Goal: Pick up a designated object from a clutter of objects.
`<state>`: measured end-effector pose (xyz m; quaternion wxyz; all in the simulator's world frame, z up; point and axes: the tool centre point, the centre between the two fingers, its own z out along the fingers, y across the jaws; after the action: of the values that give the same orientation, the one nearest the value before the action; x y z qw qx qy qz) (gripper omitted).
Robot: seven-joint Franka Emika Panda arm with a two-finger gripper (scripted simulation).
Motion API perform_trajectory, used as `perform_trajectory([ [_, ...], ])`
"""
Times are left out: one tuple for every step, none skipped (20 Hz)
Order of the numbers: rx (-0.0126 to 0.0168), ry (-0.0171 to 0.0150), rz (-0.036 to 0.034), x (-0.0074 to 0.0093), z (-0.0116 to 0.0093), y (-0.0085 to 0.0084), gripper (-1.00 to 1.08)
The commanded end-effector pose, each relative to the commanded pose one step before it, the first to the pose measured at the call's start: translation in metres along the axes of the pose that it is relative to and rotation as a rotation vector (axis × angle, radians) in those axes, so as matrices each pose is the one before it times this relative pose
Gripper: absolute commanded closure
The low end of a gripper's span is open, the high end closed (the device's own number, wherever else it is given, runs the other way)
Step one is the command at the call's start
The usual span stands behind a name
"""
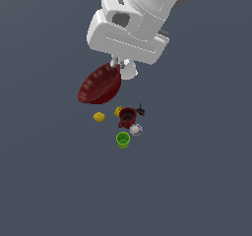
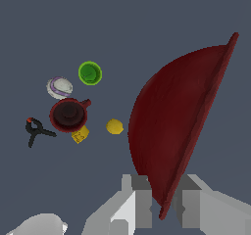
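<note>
So going from the exterior view's left: the red bowl (image 1: 100,84) hangs tilted above the floor, clear of everything else, because the gripper (image 1: 118,63) has it pinched by the rim only. The wrist view shows why it sits edge-on, with the rim wedged between the two fingers (image 2: 142,199), jaws clamped on that thin wall. Below and further right sits the rest of the clutter: lemon (image 1: 99,116), then the green cup (image 1: 123,140), the dark red mug (image 1: 128,117) with a small yellow piece (image 1: 118,111) touching it, the whitish ball (image 1: 136,129) beside it, and the black clamp-like piece (image 1: 141,111). Looks like the pick is basically done; a rim-only grip might let the bowl swing.
</note>
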<state>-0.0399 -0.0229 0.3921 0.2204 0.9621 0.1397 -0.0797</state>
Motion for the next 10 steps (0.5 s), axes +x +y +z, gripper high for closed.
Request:
perform_trajectory([
  [-0.0008,0.00149,-0.00041,-0.00768,-0.01053,0.02076,1.08],
  [-0.00067,0.00015,-0.00001,-0.00225,-0.00336,0.00652,1.08],
  [0.0,0.0,0.0,-0.00196,-0.00276,0.00614,1.08],
  [-0.00067,0.00015,-0.00001,-0.00177,-0.00276,0.00521,1.08],
  [0.0,0.0,0.0,-0.00146,-0.00215,0.00482,1.08],
  [0.0,0.0,0.0,-0.0012,-0.00184,0.00416,1.08],
  [-0.00067,0.00018,-0.00006,-0.00099,-0.00184,0.0032,1.08],
  [0.0,0.0,0.0,-0.00066,-0.00122,0.00283,1.08],
  [0.0,0.0,0.0,-0.00038,-0.00091,0.00216,1.08],
  [0.0,0.0,0.0,-0.00011,-0.0006,0.0015,1.08],
])
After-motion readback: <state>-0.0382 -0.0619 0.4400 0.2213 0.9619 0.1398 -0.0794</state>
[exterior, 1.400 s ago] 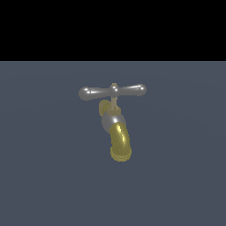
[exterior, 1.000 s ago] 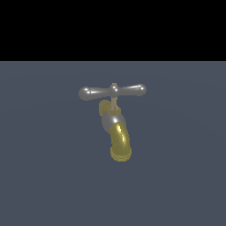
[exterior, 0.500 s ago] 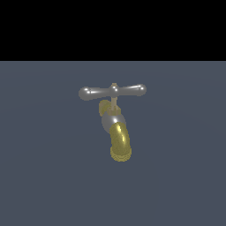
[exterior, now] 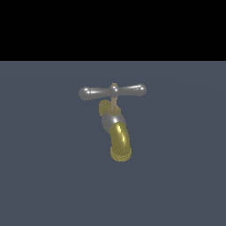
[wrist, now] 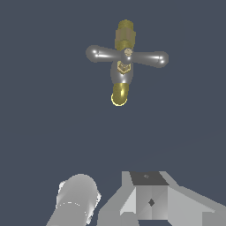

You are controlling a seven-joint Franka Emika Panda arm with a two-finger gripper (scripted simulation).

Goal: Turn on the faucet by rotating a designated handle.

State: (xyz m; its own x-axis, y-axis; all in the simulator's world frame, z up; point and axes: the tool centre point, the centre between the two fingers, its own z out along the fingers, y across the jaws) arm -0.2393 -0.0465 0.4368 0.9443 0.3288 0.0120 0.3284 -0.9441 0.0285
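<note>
Faucet standing alone on the slate-grey desk, with open room on every side.

The handle is lying level across the brass stem — one bulbous end pointing toward the exterior view's left, the other toward its right — while the spout is curving down toward the camera. In the wrist view the faucet is sitting well apart from the arm's grey housing; the gripper's fingers are not showing, so I cannot tell how they stand.

The exterior view shows no part of the robot at all. In the wrist view, a pale grey round arm piece and a boxy, light grey wrist block sit side by side at the picture's edge. The gripper's fingers are out of the picture — nothing tells how they stand.
</note>
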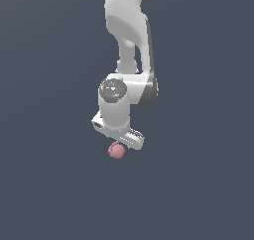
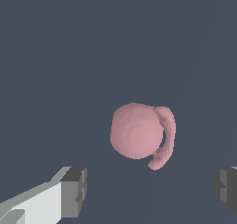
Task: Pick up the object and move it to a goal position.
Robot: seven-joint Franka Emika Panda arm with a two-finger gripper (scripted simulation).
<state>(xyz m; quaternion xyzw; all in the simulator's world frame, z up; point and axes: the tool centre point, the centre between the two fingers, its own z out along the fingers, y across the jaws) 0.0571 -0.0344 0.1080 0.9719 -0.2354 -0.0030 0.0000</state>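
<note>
Hanging at the middle of the exterior view, the tool [image 1: 119, 144] points down from the white arm [image 1: 128, 40], which enters from the top edge of the frame. Its fingers [image 2: 74, 191] stand spread wide apart in the wrist view, released, with nothing between them. The pink object [image 1: 117, 150] sits just under the tool in the exterior view, a little below the frame's center, partly covered by the tool's body. Seen from the wrist, the object [image 2: 139, 134] is a roundish blob with a curved ridge along one side, clear of both fingers. Dark grey-blue surface [image 1: 44, 184] fills everything around it.
</note>
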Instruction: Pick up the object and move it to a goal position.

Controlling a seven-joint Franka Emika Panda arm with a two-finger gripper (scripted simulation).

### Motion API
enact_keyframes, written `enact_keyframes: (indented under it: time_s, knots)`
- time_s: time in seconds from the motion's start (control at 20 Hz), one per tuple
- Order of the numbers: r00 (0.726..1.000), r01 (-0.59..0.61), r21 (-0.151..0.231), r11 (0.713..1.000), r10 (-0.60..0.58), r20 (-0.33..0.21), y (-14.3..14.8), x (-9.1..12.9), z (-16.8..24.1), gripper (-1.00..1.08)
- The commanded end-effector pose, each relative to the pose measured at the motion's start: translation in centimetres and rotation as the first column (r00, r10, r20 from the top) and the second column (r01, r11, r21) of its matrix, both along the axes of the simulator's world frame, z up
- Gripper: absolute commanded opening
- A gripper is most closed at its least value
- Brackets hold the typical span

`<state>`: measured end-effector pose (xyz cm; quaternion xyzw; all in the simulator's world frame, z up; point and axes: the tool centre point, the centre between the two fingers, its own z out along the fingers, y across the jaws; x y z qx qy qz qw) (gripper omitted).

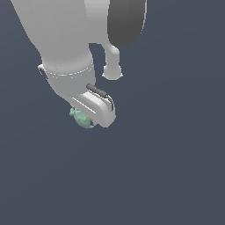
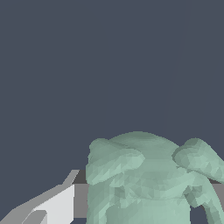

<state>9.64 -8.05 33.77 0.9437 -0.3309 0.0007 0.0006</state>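
Note:
The object (image 1: 81,117) is a small pale mint-green lump with stubby protrusions. In the exterior view it pokes out from under the white hand of my gripper (image 1: 89,116), whose fingertips are hidden by the hand. The object (image 2: 144,179) looms large in the wrist view, pressed against a grey-white finger (image 2: 57,204) on one side. A dark strip of the other finger shows at its far side. The gripper looks shut on the object.
The flat dark blue-grey floor (image 1: 167,176) spreads all around with nothing else on it. The white arm links (image 1: 66,39) and a dark joint cover (image 1: 127,22) fill the upper part of the exterior view.

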Motion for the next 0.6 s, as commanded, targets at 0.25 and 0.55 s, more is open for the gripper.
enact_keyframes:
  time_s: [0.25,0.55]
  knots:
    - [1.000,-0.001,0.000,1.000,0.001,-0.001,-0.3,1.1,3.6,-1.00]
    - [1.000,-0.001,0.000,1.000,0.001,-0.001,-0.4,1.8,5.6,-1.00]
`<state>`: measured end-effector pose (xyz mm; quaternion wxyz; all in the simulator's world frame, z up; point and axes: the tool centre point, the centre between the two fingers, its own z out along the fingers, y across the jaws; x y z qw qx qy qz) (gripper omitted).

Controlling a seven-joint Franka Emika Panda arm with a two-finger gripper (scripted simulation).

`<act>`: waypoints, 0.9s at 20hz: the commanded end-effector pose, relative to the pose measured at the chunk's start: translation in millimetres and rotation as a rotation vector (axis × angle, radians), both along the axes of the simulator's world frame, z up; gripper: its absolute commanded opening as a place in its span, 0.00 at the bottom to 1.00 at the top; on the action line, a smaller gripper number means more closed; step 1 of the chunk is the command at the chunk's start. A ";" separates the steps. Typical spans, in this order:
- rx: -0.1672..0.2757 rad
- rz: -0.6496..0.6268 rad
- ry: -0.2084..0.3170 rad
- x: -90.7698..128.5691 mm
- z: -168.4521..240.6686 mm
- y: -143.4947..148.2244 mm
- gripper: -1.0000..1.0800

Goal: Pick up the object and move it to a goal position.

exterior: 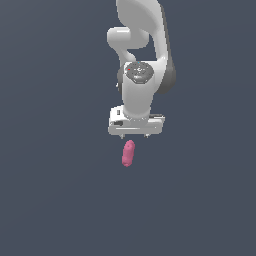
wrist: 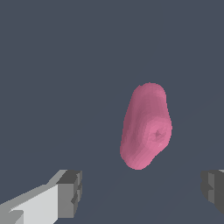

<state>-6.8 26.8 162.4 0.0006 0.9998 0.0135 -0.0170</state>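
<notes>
The object point(exterior: 128, 153) is a small pink capsule-like blob lying on the dark grey surface. In the exterior view it sits just below the white hand of the arm. My gripper point(exterior: 135, 135) hangs above it, pointing down, with only short finger stubs showing under the hand. In the wrist view the object point(wrist: 146, 127) fills the middle of the picture. My gripper point(wrist: 142, 190) is open and empty. Its two fingertips point(wrist: 70, 192) stand wide apart, near the object's closer end and not touching it.
The white arm point(exterior: 137, 55) rises behind the gripper in the exterior view. A plain dark grey surface point(exterior: 55, 190) surrounds the object on all sides. No goal marker shows.
</notes>
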 end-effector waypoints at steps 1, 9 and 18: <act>0.000 0.000 0.000 0.0 0.0 0.0 0.96; 0.000 0.000 0.000 0.0 0.0 0.0 0.96; 0.024 0.009 0.031 -12.9 -4.9 25.4 0.96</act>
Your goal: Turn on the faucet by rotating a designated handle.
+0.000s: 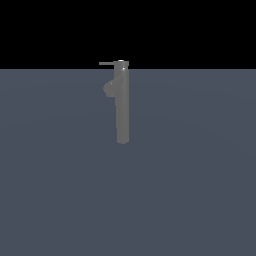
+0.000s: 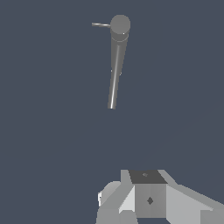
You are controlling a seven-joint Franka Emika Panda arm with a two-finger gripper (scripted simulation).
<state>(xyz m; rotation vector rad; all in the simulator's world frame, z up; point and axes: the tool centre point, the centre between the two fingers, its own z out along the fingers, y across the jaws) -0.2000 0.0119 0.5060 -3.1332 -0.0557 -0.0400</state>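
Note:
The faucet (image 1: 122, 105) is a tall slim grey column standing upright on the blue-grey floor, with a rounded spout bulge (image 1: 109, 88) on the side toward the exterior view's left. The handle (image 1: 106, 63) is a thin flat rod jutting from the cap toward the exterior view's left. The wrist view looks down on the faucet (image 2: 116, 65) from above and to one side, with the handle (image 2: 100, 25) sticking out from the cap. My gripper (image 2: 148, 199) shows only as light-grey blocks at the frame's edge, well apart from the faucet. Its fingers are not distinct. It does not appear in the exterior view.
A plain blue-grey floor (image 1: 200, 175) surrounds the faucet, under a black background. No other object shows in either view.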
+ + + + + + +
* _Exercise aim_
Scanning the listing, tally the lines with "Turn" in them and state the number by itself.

* _Response_
2